Problem to solve —
Transcribe the listing exactly; drop the images.

━━ Dataset excerpt

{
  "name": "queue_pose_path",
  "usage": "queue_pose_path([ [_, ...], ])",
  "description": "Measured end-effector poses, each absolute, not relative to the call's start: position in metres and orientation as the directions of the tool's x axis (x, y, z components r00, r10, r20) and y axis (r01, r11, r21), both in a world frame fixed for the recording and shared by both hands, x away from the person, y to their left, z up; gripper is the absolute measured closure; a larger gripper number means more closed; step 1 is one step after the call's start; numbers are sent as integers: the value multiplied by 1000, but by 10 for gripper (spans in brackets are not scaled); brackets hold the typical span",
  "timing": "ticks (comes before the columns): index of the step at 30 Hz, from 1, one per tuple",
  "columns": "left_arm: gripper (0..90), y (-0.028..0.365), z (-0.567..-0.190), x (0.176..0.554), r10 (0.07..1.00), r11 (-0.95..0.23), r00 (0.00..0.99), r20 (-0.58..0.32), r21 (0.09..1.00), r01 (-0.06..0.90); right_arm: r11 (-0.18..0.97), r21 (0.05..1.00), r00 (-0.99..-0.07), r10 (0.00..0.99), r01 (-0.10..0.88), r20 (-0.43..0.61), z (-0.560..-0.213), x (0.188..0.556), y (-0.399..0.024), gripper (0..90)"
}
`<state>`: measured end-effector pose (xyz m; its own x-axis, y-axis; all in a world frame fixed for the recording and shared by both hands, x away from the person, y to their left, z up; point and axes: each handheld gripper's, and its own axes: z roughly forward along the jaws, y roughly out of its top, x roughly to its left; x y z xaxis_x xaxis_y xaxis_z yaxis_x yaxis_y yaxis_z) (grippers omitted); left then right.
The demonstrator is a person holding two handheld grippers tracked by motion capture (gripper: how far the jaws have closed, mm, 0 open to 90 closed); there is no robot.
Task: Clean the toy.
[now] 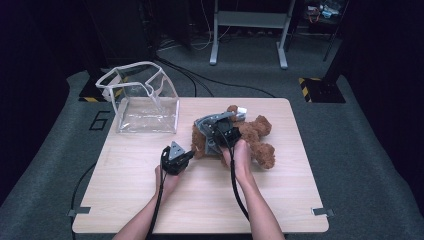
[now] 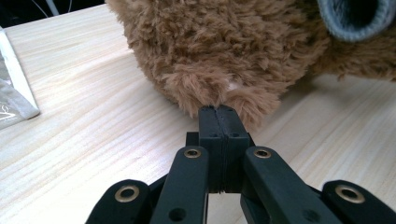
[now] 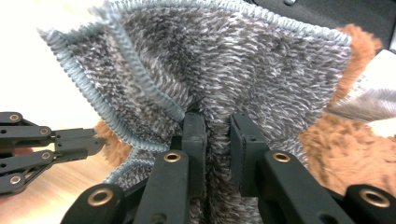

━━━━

Worked solution —
{
  "name": "queue_pose_path",
  "usage": "queue_pose_path([ [_, ...], ])",
  "description": "Measured end-effector poses, each absolute, not relative to the call's start: position in metres and orientation as the directions of the tool's x axis (x, y, z components r00, r10, r20) and y axis (r01, r11, r21), both in a world frame fixed for the recording and shared by both hands, x away from the person, y to their left, z up; gripper is the absolute measured closure; a larger gripper number means more closed; step 1 is one step after the call's start; numbers are sent as integers: the value multiplied by 1000, but by 10 for gripper (spans in brackets are not scaled); brackets hold the typical span",
  "timing": "ticks (comes before the columns): index of the step at 30 Hz, from 1, one per tuple",
  "columns": "left_arm: gripper (0..90), y (-0.028..0.365), z (-0.567..-0.190), x (0.176..0.554), r10 (0.07..1.00), r11 (-0.95..0.23), r00 (0.00..0.99), r20 (-0.58..0.32), r21 (0.09..1.00), r01 (-0.06..0.90); right_arm: r11 (-0.18..0.97), r21 (0.05..1.00), r00 (-0.99..-0.07), r10 (0.00..0.99), r01 (-0.10..0.88), r20 (-0.43..0.61), z (-0.560..-0.213), x (0.188..0.556), y (-0.399..0.024), gripper (0..90)"
}
`<state>`: measured end-effector pose (xyz m; its own x-axis, y-axis; all in a world frame fixed for the recording and shared by both hands, x away from the person, y to their left, z up; point and axes: each handheld gripper's, and its own axes: z roughly forward along the jaws, y roughly out of its top, x roughly to its left; x y z xaxis_x xaxis_y xaxis_z yaxis_x yaxis_y yaxis_z) (grippers omitted); left then right.
The demonstrator is a person holding two handheld grippers tracked by motion capture (gripper: how far the jaws have closed, mm, 0 open to 90 closed); there is no robot.
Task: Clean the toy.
[now] 
[now] 
[now] 

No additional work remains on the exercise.